Após a coleta, serão realizados testes para verificar a densidade urinária. Casos em que a urina esteja muito diluída serão considerados inadequados, e o atleta terá que permanecer na sala de coleta até que uma segunda amostra seja obtida.

Uma vez que a urina seja avaliada como adequada, a amostra será dividida em dois frascos (amostra A e amostra B), os quais serão identificados por código, de forma que a urina vai para o laboratório sem a identificação do atleta que realizou o teste.

Resultados analíticos adversos

Após a coleta da urina, o material é enviado para um laboratório onde será feita a análise. Esta análise é feita de forma anônima, uma vez que o laboratório não recebe a informação de qual o nome do atleta que fez o teste.

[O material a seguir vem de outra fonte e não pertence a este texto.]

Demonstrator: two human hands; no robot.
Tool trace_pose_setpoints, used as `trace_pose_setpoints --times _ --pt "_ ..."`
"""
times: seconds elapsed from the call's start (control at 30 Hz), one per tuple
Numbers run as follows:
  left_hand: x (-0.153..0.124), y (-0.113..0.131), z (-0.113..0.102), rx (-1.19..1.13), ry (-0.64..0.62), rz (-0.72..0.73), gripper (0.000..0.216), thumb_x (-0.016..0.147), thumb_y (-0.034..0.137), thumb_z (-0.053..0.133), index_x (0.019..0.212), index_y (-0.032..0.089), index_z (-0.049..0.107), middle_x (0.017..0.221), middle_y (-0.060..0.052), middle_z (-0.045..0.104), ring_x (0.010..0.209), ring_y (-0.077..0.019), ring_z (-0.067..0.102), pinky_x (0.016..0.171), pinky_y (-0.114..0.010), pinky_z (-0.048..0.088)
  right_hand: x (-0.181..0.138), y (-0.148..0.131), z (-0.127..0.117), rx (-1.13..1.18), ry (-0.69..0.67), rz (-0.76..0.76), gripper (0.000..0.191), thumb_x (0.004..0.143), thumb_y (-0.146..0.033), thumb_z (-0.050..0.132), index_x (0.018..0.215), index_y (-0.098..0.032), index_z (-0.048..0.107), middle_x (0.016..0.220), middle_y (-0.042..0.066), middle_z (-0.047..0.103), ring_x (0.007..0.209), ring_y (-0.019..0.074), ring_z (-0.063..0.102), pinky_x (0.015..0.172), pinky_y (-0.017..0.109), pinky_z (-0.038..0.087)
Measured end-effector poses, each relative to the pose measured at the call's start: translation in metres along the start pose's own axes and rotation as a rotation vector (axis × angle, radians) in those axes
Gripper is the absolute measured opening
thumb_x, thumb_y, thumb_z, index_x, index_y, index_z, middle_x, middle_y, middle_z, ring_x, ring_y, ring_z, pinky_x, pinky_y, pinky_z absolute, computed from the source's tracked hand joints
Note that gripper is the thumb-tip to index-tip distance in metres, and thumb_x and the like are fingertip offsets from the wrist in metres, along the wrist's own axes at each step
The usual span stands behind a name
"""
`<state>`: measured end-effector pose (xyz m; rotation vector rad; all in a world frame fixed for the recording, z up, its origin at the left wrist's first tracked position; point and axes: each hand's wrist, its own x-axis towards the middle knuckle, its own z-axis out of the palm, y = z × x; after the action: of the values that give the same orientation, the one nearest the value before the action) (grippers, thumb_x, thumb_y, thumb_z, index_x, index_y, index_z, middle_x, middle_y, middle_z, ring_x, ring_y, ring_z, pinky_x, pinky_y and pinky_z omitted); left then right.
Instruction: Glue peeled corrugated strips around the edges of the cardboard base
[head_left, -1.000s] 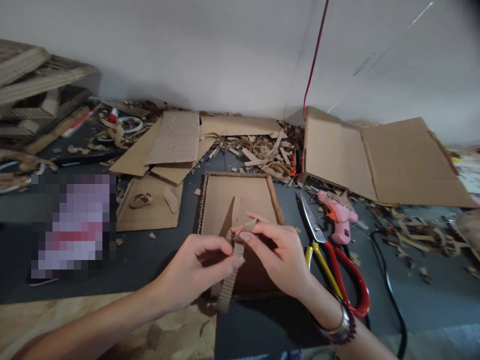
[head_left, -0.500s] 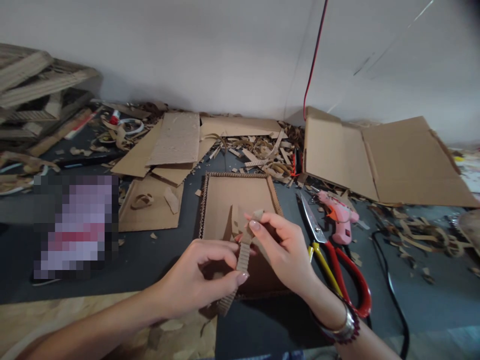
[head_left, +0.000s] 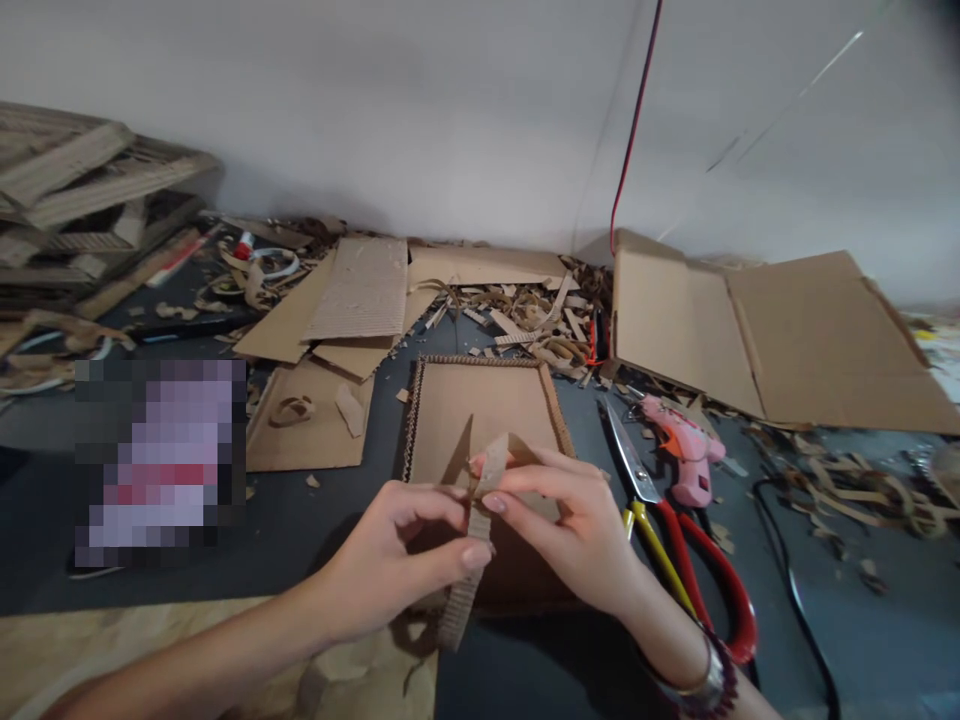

O resultado do teste é então enviado para o órgão competente. Caso o teste detecte alguma substância proibida, isso passará a ser tratado como um resultado analítico adverso (positivo), ainda não como um dóping de fato. O órgão analisará então se o atleta possuia uma Isenção para uso terapêutico (TUE) ou se o Resultado Analítico Adverso poderia ter sido causado por uma falha nas normas do Padrão Internacional para Testes e Investigações. Nestas situações, a agência encerra o caso e não mais continuará o gerenciamento do resultado como um resultado analítico adverso.

Caso nenhuma destas situações tenha sido observada, o atleta e a federação responsável serão notificados do resultado, os quais poderão solicitar a análise da contraprova (amostra B). Se a análise da amostra B não for solicitada dentro do prazo estabelecido, considera-se que o direito à análise da amostra B foi dispensado. A partir de então, a agência antidoping, por sua própria iniciativa ou quando solicitado voluntariamente por um atleta, pode impor uma suspensão provisória ao atleta. Durante este período, o mesmo deverá ficar afastado das competições.

O Resultado Analítico Adverso, no entanto, não será considerado uma violação da regra antidoping até que o Conselho da agência antidoping e a organização esportiva em questão tenham julgado o caso e emitido uma decisão. A proteção legal do atleta deve ser respeitada, de forma que somente o próprio atleta pode tornar o assunto público antes da decisão final.

Uma vez que o Conselho considere que ocorreu uma violação das regras antidoping, uma declaração fundamentada da punição recomendada é emitida para a federação responsável.